• **TASK DIRECTIONS**:
Go through the listing below, and from the line containing "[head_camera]" through its last line, transcribe every line exactly, skipping pictures.

• **SOURCE MATERIAL**:
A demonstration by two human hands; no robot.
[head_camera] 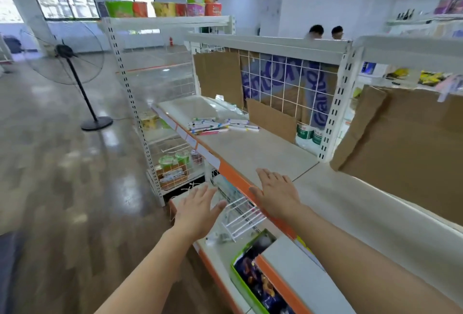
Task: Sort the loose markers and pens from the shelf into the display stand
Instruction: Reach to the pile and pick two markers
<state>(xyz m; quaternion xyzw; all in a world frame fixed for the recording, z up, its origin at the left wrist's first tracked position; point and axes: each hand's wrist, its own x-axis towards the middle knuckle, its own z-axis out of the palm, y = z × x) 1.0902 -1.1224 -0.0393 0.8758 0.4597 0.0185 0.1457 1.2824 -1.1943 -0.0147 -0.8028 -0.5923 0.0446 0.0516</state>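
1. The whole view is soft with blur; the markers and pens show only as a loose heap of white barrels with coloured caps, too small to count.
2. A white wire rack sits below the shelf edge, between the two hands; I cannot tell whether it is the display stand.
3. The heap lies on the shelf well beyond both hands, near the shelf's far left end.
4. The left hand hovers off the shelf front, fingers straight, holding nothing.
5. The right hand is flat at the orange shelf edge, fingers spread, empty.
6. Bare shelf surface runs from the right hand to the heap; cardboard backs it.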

• **RESPONSE TO THE EXERCISE**:
[head_camera] 
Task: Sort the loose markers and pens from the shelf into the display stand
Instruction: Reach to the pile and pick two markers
<state>(xyz m; quaternion xyzw; all in a world frame fixed for the recording, z up, its origin at the left wrist's first tracked position; point and axes: each hand's wrist, its own x-axis towards the middle knuckle, its own z-axis out of the palm, y = z × x) 1.0902 -1.1224 -0.0393 0.8758 0.4597 0.0185 0.1457 1.2824 -1.1943 -0.0147 -0.8028 -0.5923 0.0446 0.0516</state>
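1. The whole view is soft with blur; the markers and pens show only as a loose heap of white barrels with coloured caps, too small to count.
2. A white wire rack sits below the shelf edge, between the two hands; I cannot tell whether it is the display stand.
3. The heap lies on the shelf well beyond both hands, near the shelf's far left end.
4. The left hand hovers off the shelf front, fingers straight, holding nothing.
5. The right hand is flat at the orange shelf edge, fingers spread, empty.
6. Bare shelf surface runs from the right hand to the heap; cardboard backs it.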

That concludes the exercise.